Ayrıca kasaba olmak için, nüfus sınırının
5.000’e çıkarılması bu tartışmaları gereksiz duruma
düşürdüğünden geçmişe sünger
çekmek gereklidir.
Köy halkından, köyün
geçmişi ile bilgisi olduğu söylenilen bazı insanlarla
vaktinde görüşmek kısmet olmadı. Bizim yaşımızda pek
çok insanın duyduğu bazı söylemlerle birçok veriyi
birleştirmek suretiyle ve bazı genellemelerle bir bakış
açısı sağlamak, gelebilecek tenkit, öneri ve sağlıklı
bilgilerle oluşan düşünceyi sistemli temele oturtmak amacıyla
ve eldeki bazı bilgilerle Köyümüzün genel ve
köklü tarihi üzerinde bir takım birleştirme yapmak
mümkün olmaktadır.
Bundan yaklaşık 25-30 yıl önce, köyün tarihi ve eski
yapısı üzerine görüştüğüm pek çok yaşlı
büyüğüm, kendi çocukluk dönemlerinde
köydeki hane sayısını 25-30 civarında olduğunu
hatırladıklarını söylemişlerdir. Bazıları da 30-35 sayısını
vermişlerdir.
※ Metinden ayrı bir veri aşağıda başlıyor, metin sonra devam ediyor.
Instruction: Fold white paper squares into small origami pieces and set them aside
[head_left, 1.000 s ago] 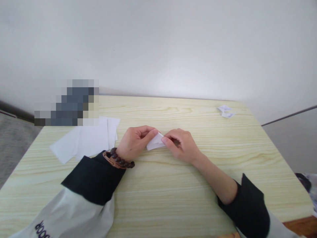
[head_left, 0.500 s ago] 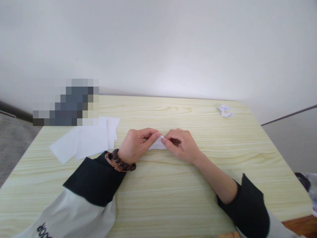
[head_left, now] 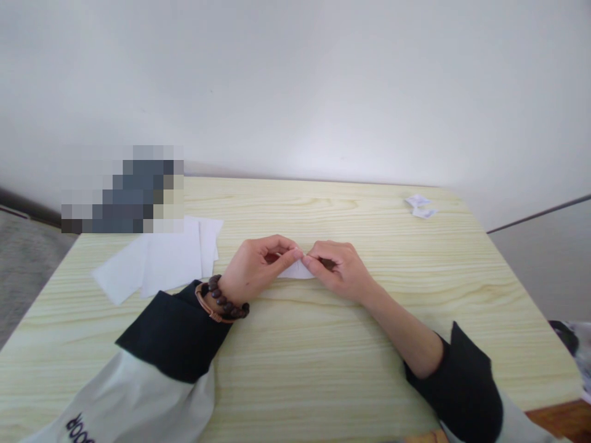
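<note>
A small piece of white paper (head_left: 295, 271) is pinched at its top edge between both hands, just above the middle of the table. My left hand (head_left: 263, 264), with a dark bead bracelet at the wrist, holds it between thumb and index finger. My right hand (head_left: 339, 267) grips it from the other side in the same kind of pinch. The fingertips nearly meet. A crease line shows on the paper below them, while much of the sheet is hidden behind the fingers.
Several loose white sheets (head_left: 173, 258) lie overlapping at the left on the wooden table (head_left: 314, 369). Two small folded papers (head_left: 421, 206) rest at the far right. A blurred-out dark object (head_left: 133, 197) is at the back left. A white wall (head_left: 323, 92) rises behind.
The fingertips have shifted slightly along the paper's top edge, with the left thumb a little further right. More of the paper and its crease shows below. Everything else stays put.
</note>
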Motion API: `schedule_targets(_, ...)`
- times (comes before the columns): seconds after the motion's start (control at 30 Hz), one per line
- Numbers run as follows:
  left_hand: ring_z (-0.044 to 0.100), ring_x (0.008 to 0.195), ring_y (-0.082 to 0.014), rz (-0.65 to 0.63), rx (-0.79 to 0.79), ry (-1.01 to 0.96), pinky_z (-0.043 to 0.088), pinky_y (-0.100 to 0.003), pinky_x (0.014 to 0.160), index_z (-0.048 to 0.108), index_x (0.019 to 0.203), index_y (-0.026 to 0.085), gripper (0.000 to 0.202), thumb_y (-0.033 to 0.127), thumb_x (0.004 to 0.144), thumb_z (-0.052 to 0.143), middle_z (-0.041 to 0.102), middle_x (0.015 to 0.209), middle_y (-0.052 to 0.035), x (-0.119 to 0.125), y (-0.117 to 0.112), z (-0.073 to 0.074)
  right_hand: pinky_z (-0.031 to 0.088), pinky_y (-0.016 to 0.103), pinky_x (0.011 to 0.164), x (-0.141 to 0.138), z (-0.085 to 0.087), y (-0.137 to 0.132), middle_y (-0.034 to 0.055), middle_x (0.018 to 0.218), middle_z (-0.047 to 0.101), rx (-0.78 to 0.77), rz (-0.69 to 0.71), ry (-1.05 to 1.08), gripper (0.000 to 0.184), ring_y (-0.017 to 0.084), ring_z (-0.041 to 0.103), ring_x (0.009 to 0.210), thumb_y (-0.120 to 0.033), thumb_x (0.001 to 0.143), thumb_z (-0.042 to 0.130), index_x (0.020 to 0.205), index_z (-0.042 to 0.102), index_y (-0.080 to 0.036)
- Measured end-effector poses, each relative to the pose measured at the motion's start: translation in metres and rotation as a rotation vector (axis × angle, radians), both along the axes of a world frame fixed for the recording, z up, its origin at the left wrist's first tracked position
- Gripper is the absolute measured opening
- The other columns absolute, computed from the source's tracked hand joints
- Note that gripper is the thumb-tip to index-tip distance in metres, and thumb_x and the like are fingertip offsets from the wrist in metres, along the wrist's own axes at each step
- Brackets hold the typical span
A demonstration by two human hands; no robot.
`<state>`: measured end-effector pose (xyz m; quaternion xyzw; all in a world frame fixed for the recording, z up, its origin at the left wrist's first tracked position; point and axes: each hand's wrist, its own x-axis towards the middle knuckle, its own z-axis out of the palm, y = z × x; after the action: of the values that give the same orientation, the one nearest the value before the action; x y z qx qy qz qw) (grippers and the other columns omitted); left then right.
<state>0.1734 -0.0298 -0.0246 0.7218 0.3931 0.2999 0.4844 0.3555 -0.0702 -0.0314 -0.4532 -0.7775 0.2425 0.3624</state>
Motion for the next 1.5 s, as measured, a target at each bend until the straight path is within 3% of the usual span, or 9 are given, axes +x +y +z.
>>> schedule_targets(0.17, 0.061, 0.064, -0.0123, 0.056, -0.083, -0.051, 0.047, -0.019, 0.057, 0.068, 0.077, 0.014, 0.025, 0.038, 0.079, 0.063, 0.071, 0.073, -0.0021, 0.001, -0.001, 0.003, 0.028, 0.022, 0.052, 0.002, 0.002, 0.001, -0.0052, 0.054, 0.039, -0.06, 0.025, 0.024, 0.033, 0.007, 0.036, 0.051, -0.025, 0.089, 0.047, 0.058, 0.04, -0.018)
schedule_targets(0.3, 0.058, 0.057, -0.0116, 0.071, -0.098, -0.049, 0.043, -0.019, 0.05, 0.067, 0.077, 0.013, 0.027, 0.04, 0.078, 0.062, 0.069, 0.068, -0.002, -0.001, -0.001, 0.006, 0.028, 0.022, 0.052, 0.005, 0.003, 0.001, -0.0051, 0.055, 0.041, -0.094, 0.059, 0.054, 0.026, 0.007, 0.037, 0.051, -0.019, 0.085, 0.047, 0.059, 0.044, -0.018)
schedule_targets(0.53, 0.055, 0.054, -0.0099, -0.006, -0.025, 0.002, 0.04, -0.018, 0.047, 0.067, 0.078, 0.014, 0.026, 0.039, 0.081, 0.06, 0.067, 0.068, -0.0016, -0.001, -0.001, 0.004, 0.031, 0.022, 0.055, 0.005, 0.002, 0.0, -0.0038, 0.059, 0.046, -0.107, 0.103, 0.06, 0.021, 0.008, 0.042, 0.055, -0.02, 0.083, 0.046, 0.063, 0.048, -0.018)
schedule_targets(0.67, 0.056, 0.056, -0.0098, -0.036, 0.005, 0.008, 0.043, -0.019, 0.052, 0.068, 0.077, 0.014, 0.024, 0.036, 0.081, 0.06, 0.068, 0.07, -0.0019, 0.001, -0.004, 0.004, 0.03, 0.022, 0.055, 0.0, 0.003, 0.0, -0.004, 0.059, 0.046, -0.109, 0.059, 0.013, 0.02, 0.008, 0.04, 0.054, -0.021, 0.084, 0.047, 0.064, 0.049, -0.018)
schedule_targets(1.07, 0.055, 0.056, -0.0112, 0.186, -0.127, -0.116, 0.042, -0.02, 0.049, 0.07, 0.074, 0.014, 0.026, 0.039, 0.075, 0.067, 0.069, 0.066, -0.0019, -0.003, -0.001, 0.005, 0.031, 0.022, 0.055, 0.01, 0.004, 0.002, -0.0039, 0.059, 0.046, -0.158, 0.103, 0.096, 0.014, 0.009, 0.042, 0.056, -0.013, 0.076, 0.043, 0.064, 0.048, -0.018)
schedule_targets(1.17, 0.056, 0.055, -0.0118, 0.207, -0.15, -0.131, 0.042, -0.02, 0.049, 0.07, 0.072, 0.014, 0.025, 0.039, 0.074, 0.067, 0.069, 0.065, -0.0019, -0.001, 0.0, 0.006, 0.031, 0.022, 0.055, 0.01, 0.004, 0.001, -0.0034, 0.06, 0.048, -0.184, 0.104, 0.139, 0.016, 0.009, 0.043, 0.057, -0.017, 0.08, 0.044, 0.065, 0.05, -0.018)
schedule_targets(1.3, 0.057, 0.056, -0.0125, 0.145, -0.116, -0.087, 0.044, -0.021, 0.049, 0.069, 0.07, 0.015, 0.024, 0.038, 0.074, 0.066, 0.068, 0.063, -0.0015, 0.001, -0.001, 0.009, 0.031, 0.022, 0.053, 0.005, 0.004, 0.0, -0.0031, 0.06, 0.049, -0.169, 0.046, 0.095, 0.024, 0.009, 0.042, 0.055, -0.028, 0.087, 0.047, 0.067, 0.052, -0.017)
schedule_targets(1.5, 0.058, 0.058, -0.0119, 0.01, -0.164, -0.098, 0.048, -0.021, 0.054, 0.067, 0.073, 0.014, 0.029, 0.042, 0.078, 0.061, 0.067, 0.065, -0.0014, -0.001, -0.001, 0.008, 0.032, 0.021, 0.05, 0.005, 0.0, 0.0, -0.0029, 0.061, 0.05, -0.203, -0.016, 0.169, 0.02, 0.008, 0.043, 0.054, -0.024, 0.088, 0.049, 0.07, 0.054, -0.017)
Bana bu sayıyı veren insanlar bugün yaşasalar 100
yaş civarında olacaklardı. Başka bir bakış açısıyla ve ılımlı
bir genelleme ile günümüzden yaklaşık 100 yıl önce,
köydeki hane sayısının 25-30 civarında olduğunu ifade etmiş
sayılabilirler.Verilen sayıların önemi değerlendirme için
önem taşımaktadır. Benim yaşımdaki insanlar,
yukarıdaki gibi bir sayıyı duymuşlarsa köydeki nüfus
artışının son yüzyılda çok önemli artış
gösterdiğini varsaymak isabetli olacaktır.
Köydeki hane sayısının 30 olduğu dönemde, bir hanede yaşayan
insan sayısının 5-6 olacağı varsayılırsa köyün nüfusunun
100 yıl önce azami 180-200 olacağı düşünülebilir.
Bu sayı yüksekliği yönünden iyimser bir sayıdır.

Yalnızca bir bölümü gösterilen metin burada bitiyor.